Elizabeth finds a temporary distraction from all her political woes when the dashing adventurer Sir Walter Raleigh (Clive Owen, in all his rangy glory) strolls into her court, full of tales and loaded with booty from his latest excursion to the New World. Elizabeth is obviously charmed, but has to suppress her schoolgirl crush for sake of appearances. However, when she learns that Raleigh has fathered a child and secretly eloped with her favorite chambermaid, Bess Throckmorton (Abbie Cornish) she is not so amused, and gives him a nice cozy jail cell to explore for a few years.
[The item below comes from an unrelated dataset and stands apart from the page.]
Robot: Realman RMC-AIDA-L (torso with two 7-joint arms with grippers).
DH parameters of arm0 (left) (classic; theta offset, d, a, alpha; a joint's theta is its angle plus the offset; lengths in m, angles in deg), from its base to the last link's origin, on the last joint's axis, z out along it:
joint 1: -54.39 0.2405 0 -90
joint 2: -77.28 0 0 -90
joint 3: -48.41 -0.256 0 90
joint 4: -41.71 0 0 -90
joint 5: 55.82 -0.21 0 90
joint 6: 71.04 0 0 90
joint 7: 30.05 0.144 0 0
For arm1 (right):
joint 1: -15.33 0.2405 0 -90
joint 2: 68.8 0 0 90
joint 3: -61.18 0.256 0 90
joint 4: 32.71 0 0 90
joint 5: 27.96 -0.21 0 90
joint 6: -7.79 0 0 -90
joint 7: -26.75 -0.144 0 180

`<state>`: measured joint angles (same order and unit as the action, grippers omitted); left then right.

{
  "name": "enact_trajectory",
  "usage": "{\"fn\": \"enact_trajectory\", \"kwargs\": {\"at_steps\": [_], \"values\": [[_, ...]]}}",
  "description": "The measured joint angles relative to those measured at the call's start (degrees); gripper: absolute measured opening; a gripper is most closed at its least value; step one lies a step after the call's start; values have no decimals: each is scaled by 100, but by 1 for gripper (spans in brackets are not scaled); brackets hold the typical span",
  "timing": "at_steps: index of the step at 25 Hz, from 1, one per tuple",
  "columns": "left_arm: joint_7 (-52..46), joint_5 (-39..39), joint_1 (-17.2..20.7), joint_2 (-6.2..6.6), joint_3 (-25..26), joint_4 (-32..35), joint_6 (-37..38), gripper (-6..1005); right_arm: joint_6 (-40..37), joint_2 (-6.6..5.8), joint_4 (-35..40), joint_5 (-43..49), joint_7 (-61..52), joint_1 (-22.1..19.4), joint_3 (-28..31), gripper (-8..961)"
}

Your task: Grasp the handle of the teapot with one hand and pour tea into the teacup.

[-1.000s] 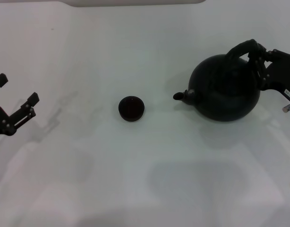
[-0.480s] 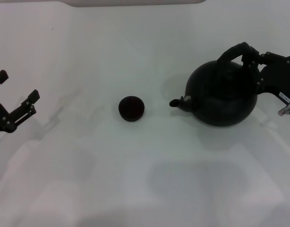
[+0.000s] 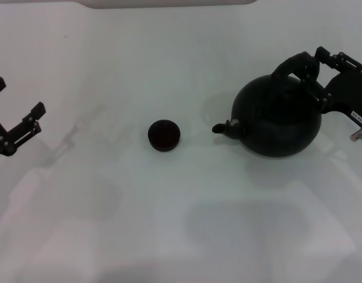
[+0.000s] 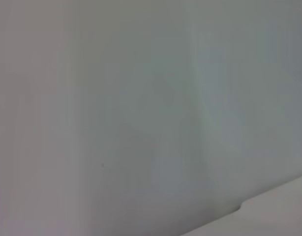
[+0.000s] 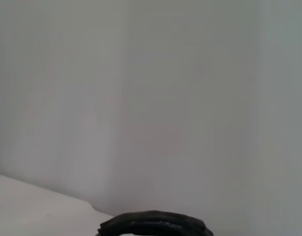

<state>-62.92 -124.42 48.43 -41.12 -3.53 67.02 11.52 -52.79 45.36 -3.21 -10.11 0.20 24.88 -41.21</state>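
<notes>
While my right hand [image 3: 315, 71] is clenched around the handle [image 3: 294, 63] at its far-right end, the teapot [image 3: 279, 115] sits on the right side of the white bench [image 3: 169, 212], upright, with its stubby spout [image 3: 225, 127] pointing left toward the teacup [image 3: 164, 135]. From my right wrist cam all I get is a sliver of that black handle [image 5: 153, 223] at the edge, the rest is just pale bench. The teacup is a tiny black bowl sitting about mid-bench, clear of the spout with a gap between them, nothing touching it. My left hand [image 3: 16, 112] hangs way over at the left edge, fingers spread and holding nothing, well apart from the cup and pot.
</notes>
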Motion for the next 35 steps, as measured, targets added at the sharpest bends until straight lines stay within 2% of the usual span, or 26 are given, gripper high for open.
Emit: {"fn": "enact_trajectory", "kwargs": {"at_steps": [3, 6, 11, 14, 19, 23, 27, 31, 35], "values": [[-11, -2, -1, 7, 1, 52, -15, 862, -3, -16, -16, -2, -2, 5, 0, 328], [-25, -3, 1, 25, 3, 131, -18, 862, -5, -52, -49, -11, -2, -50, 52, 572], [-331, -24, 34, 117, 10, 279, -29, 862, -8, -147, -60, -7, 37, -257, 126, 768], [-635, -119, 57, 196, 10, 381, -41, 861, -103, -211, -60, 2, 41, -416, 143, 766], [-875, -163, 120, 216, 150, 572, -47, 861, -561, -224, -65, 7, 161, -685, 455, 764], [-966, -167, 128, 115, 543, 687, -48, 862, -898, -165, -122, 9, 495, -832, 1096, 764], [-1122, -165, 91, -3, 655, 939, -69, 862, -1480, -76, -356, -10, 671, -846, 1899, 764], [-1323, -122, -87, -16, 660, 849, -107, 861, -2046, -34, -516, -9, 741, -800, 2483, 764], [-1387, -150, -216, -31, 631, 620, -123, 861, -2268, -21, -530, -9, 791, -766, 2692, 764]]}}
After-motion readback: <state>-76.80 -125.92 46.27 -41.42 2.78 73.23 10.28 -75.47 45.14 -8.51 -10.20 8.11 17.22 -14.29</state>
Not to worry, however-history intervenes and the Queen pardons Raleigh in time to put him in charge of naval defenses in the year of the Armada (1588), which fuels the climactic (and rousing) battle scenes.
This is one of those “historical” epics where you have to make a decision going in whether you are going to nitpick and get cranky over odd factual inaccuracies and anachronisms, or just sit back and bask in the opulent pageantry and bodice-ripping court intrigue with a shit-eating grin on your face. Keep in mind, the screenplay is by William Nicholson, who scripted the (very) loose re-invention of the Camelot legend, First Knight, and Michael Hirst, who wrote for The Tudors, Showtime’s recent mini-series about the reign of Henry VIII. In other words, this ain’t Masterpiece Theater, folks.
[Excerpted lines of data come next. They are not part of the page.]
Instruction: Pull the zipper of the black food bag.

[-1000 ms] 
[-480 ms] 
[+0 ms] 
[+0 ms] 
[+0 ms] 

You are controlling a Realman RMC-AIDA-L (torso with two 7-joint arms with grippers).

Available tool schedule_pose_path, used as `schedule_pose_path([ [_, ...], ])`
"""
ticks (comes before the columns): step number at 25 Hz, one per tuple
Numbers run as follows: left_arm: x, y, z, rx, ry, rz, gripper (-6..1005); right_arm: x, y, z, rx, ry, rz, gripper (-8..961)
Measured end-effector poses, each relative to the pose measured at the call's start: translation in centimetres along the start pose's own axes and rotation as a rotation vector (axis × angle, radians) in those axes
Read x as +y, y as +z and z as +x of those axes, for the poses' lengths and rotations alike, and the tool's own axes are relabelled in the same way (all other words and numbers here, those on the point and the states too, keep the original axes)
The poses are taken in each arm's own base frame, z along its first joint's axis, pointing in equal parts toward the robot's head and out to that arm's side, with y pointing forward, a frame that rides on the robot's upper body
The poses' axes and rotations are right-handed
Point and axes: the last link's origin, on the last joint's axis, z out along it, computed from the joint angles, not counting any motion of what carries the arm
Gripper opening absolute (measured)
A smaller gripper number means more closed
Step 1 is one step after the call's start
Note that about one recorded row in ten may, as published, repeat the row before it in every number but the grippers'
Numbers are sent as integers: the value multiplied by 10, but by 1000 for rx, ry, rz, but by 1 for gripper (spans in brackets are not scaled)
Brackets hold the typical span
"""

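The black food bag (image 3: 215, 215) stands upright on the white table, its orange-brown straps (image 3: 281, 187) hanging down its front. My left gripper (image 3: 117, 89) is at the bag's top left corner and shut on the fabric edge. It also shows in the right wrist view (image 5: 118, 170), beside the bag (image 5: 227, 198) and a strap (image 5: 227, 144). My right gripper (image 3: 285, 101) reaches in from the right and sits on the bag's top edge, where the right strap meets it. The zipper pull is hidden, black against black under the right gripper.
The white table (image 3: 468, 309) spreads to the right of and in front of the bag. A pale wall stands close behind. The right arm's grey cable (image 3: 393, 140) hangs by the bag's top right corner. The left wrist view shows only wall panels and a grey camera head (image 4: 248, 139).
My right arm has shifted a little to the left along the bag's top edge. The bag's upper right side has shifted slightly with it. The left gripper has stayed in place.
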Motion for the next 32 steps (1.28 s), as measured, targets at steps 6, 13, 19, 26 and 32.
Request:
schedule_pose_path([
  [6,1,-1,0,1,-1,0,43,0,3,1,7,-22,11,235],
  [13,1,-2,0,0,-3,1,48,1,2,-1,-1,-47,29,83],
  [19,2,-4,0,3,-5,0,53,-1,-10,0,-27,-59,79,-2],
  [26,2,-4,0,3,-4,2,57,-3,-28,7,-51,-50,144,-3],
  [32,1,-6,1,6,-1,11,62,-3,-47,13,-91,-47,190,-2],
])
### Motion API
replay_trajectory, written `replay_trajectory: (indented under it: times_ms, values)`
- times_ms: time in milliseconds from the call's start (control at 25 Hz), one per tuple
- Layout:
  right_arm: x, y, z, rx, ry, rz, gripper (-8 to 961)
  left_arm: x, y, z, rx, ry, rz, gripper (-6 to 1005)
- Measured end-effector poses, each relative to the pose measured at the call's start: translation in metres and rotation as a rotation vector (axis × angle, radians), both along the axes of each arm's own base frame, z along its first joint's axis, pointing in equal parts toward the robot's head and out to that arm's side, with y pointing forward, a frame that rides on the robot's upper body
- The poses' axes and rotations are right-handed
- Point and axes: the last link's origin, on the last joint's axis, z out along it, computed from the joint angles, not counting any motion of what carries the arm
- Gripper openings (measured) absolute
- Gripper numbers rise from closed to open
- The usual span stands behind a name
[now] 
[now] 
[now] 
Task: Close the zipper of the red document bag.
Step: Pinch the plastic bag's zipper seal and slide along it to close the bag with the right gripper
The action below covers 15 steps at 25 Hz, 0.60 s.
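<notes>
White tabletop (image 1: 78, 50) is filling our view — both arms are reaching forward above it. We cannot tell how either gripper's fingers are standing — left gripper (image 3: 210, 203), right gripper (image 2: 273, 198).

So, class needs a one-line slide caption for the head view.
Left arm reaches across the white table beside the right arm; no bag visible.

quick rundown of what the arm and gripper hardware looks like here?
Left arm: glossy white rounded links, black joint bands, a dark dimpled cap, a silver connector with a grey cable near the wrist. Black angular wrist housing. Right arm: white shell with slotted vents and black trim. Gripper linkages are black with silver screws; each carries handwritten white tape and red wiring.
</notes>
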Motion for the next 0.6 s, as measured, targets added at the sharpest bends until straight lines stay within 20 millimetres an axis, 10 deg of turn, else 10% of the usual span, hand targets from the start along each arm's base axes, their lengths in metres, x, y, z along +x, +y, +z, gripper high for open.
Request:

Kapur seems indecisive; as if he wasn’t sure whether he wanted to make an updated version of Fire Over England (which depicted Elizabeth and Raleigh embroiled in court intrigue in the year of the Armada) or pay homage to The Sea Hawk (the swashbuckling action scenes featuring Owens in full Errol Flynn mode will definitely make history majors twitch). Nicholson and Hirst’s dialogue fuels some spirited exchanges between Blanchett and Owen in the first half of the film that reminded me of the clever repartee from Shakespeare in Love, but it ultimately clashes with some of the heavier moments later on (Samantha Morton nearly steals the movie in her execution scene, but it seems to belong in a different, darker-toned film).
If you are a genre fan, you’ll be pleased. Blanchett is excellent in the lead role, and Owen is charismatic as always. Rush is good, although his character is a bit one-dimensional (not his fault). One thing for sure-this should be the last of Liz the First for a while. Right? Tell me there isn’t another one in pre-production. Prithee (sp.?), tell me.